The tasting is a two-day affair. Friday afternoon sees all the wineries assembled to present their wares to retail and restaurant buyers. A grand dinner follows, to which only winemakers are invited. Having never attended, I can’t say much for what happens there, but it’s easy to put two and two together when trying to chat with winemakers the following morning! Later that day, consumers that are lucky enough to hold tickets are treated to the same wines along with a few treats.

As I mentioned, PinotFest is a great chance to taste a lot of wine and glean some meaningful insights, particularly about the style of upcoming vintages. What follows are some brief observations about the current state of California pinot noir.
The Quick Sip


- -The 2009 vintage is one for the books, as most wineries have just about depleted their inventories. So if you like the richer and fuller bodied examples that 2009 provided, stock up on your favorites very soon. That’s because…

 2010 will be a great vintage for those who prefer a bit more elegance and finesse to their pinots. There’s plenty of acidity to be found for those who prefer it and less fruit density and alcohol. But buyers should beware, as some wines can prove deficient in fruit, sometimes resulting in a slightly shrill quality to the finished wine.

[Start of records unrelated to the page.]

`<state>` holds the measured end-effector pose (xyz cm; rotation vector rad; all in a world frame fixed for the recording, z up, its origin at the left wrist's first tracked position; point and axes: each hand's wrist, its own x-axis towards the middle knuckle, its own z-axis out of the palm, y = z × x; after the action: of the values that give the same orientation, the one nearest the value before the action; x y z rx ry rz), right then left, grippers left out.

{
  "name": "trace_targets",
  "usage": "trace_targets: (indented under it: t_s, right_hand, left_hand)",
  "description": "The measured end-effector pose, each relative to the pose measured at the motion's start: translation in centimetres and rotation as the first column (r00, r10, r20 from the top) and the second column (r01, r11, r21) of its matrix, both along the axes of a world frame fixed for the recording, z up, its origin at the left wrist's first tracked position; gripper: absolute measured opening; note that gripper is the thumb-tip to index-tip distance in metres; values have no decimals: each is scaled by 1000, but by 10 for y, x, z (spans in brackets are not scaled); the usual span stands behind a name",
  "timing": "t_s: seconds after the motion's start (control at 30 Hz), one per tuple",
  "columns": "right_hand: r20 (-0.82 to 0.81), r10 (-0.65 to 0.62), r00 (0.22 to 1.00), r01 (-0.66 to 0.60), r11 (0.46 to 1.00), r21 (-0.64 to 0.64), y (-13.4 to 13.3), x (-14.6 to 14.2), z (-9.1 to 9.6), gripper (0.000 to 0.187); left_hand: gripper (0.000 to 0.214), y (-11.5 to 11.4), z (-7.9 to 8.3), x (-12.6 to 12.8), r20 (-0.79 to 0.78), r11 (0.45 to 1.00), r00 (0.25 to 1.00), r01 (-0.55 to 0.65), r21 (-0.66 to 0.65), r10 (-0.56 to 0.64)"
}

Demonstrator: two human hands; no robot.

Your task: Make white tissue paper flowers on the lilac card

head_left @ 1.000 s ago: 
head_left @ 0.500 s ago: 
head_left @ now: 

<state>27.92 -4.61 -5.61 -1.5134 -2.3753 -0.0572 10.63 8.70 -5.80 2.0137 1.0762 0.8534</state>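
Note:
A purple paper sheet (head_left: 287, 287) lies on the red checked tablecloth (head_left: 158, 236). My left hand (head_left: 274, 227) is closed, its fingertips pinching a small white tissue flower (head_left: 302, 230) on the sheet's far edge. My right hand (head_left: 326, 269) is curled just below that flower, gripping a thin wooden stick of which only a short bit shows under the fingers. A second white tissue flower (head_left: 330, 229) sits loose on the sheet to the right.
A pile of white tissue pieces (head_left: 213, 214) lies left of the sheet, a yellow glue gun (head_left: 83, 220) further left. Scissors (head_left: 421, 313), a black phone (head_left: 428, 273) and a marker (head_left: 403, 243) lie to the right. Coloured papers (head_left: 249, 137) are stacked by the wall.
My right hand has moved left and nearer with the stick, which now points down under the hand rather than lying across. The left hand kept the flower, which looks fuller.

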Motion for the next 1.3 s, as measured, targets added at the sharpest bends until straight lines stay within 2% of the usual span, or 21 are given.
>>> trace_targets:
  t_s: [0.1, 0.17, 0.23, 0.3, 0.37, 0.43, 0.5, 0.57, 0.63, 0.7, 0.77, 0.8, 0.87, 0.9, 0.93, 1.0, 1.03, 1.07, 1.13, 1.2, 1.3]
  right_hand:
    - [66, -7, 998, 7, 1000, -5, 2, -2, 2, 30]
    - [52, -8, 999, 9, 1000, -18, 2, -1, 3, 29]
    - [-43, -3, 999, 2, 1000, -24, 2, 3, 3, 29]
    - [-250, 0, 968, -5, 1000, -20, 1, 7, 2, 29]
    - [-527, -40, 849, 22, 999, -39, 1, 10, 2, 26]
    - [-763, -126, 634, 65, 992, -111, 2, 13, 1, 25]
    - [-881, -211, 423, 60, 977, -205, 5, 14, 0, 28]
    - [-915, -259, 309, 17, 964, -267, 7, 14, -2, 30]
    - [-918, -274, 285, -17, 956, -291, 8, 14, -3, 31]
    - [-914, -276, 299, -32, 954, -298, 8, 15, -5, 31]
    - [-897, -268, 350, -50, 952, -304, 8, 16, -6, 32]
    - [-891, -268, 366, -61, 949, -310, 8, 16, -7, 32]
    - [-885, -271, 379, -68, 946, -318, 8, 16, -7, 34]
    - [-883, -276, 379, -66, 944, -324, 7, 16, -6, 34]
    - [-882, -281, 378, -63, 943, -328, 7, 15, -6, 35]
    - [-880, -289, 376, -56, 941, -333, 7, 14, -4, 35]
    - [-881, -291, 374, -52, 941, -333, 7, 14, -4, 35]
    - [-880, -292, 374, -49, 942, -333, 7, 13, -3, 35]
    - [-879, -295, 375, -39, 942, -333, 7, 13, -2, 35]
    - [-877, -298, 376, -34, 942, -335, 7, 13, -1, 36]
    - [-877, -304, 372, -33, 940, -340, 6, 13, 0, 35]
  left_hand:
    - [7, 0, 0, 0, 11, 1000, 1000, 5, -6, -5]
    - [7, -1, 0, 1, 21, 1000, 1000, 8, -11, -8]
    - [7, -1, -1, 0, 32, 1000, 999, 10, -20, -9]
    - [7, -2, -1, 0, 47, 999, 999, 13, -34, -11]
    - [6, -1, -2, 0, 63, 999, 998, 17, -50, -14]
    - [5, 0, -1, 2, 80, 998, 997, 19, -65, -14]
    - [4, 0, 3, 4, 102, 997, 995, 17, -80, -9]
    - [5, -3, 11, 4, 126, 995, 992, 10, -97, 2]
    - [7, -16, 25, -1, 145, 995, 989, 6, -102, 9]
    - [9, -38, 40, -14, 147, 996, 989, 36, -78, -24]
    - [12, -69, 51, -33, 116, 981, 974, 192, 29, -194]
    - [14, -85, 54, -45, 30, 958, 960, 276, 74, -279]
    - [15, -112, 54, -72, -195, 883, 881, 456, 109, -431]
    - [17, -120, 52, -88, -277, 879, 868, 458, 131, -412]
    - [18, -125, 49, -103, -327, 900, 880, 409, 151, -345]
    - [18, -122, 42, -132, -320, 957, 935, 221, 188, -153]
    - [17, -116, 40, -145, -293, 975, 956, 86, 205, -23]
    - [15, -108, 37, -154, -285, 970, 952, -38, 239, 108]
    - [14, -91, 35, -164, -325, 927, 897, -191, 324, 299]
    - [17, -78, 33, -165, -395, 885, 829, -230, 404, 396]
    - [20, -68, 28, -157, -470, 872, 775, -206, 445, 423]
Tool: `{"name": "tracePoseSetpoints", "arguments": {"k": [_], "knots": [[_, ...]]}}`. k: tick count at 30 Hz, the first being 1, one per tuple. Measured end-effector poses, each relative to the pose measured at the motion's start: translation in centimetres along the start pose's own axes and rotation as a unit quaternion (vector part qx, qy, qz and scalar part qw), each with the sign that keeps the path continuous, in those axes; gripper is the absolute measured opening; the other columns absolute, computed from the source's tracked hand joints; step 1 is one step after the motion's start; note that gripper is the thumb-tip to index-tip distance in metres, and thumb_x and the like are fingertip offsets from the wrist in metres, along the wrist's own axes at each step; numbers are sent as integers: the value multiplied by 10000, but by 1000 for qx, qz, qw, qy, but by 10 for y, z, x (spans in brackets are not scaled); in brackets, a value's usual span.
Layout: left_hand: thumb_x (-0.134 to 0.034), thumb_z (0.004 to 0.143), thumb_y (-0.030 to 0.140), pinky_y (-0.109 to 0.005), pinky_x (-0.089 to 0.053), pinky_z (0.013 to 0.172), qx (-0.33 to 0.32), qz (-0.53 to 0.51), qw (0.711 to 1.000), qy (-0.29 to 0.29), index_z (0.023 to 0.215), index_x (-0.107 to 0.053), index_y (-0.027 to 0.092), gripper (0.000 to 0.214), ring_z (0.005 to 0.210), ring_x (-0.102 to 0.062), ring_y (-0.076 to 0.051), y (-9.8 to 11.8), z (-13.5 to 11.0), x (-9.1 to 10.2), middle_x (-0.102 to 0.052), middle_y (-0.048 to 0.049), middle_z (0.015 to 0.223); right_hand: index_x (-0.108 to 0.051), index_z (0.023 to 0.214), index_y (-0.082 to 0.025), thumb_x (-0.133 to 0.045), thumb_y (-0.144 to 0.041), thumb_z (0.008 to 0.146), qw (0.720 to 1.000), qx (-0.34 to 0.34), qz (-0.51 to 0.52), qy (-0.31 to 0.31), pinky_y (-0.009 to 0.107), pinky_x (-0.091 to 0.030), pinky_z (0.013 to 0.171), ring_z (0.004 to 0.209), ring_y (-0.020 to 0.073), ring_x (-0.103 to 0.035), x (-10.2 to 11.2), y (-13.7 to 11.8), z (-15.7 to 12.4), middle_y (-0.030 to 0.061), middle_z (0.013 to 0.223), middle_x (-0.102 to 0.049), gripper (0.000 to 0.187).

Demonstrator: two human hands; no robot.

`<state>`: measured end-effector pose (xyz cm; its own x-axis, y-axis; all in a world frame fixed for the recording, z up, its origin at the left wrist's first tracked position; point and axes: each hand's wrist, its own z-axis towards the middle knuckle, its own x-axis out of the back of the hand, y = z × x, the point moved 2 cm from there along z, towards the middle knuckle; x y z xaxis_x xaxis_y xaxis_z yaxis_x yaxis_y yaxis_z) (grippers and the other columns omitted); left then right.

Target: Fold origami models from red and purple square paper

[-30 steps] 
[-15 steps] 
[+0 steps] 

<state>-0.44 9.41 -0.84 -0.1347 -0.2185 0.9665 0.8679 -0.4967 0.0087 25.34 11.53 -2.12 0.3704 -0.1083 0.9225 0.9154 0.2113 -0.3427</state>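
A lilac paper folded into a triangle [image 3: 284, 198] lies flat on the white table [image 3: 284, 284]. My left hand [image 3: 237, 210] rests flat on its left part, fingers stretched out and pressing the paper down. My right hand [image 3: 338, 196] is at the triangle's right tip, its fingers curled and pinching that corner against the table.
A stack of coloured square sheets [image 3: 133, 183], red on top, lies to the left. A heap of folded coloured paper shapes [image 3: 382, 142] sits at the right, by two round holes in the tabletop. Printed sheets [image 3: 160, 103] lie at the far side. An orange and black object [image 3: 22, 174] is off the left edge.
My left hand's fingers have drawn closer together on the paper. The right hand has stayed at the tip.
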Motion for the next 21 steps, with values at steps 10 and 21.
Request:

 The biggest problem for California pinot lovers in the near term will be actually getting their hands on some. Most winemakers have suffered through two consecutive years of double-digit declines in yields. Imagine you are Dick Dore, owner of Santa Barbara’s Foxen Winery, explaining his projected revenues to the accountant in the face of the 50-70% less fruit for his 2011 releases compared to the previous year. This means the consumer could be facing some sharp price increases for those wines that are not reserved for mailing list customers and restaurants. It is also likely that allocations to smaller markets in the US will be severely curtailed.


Check out some of our favorite PinotFest producers at
JJ Buckley Fine Wines: The bright spot comes from the 2012 vintage, which yielded consistent reports of a bountiful harvest and excellent quality from just about everyone pouring at the event. And for those who see the lighter styles and lower alcohols from 2010 and 2011 as a new paradigm for pinot noir, rest assured that this is not a change in philosophy for many wineries. Rather, it was the weather that dealt winemakers with a difficult hand, requiring them to work with fruit that simply had lower sugars and higher acidity. 2012 looks like a year that will see most wineries producing pinots of richness and texture more in line with the style found in 2009. And there should be plenty wine for everyone.